7 Replies Latest reply on Jan 8, 2017 1:31 PM by Christina Gremore

    Return records within the 0.25 percentile?

    Benjamin Cole

      Hi Everyone,

       

      I've been creating box and whisker plots and want to filter out the lower 0.25 percentile of the data.

       

      How do I use the function PERCENTILE([Sales], 0.25) for example to return all employees whose sales were in the 0.25 percentile?

       

      Thanks!

      Ben

        • 1. Re: Return records within the 0.25 percentile?
          Christina Gremore

          Hi Benjamin,

           

          Depending on how your data is structured, you'd probably want one of the following:

           

          SUM(Sales) >= SUM(PERCENTILE(Sales,.25))

           

          or

           

          [Sales] >= PERCENTILE([Sales],.25)

           

          I think the pre-aggregated version (the first one) is more likely to give you an accurate outcome, but I'm not 100% certain.

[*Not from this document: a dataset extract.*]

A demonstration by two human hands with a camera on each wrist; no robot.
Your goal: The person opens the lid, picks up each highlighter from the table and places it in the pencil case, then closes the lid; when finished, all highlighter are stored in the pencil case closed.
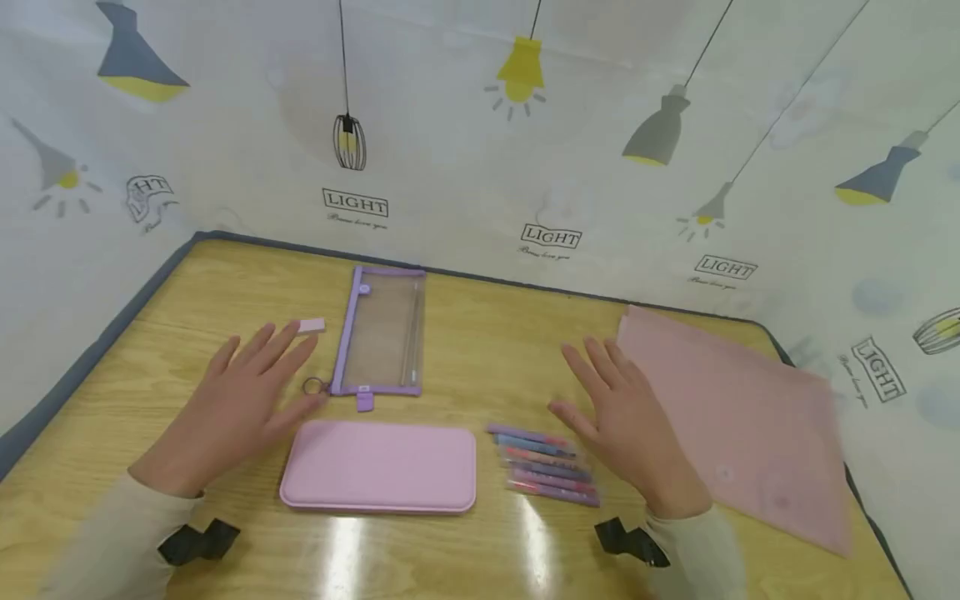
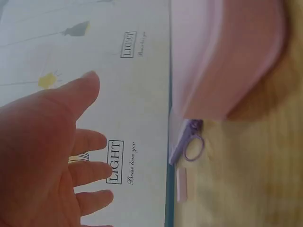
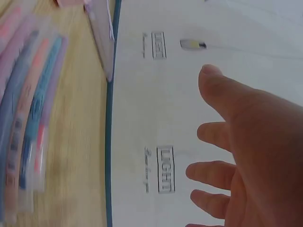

Maybe you'll need to do some stuff with an LOD to "fix" it at the 'employee' dimension? Without a packaged workbook and mockup of your data, tough to say for sure.

           

          Then you can put this field on the filter shelf and keep True (to exclude those who fall within the 1st quartile).

           

          If this resolves your question, please mark my answer as correct. Thanks!

           

          -Christina

          • 2. Re: Return records within the 0.25 percentile?
            Benjamin Cole

            Hi Christina,

             

            I'm with you, I'm actually interested in creating a boolean returns true if the record is in the 0.25 percentile.

             

            1. Im confused what Percentile([Sales], 0.25) will actually return

            2. not sure why SUM(Sales) >= or [Sales] >= is a meaningful boolean.

             

            This is what my data looks like

            Screen Shot 2017-01-05 at 2.14.36 PM.png

             

            Thanks again!

            • 3. Re: Return records within the 0.25 percentile?
              Christina Gremore

              Hm, ok. So to be clear - the structure of your data is that there is only one row per employee, that shows a summation of their sales?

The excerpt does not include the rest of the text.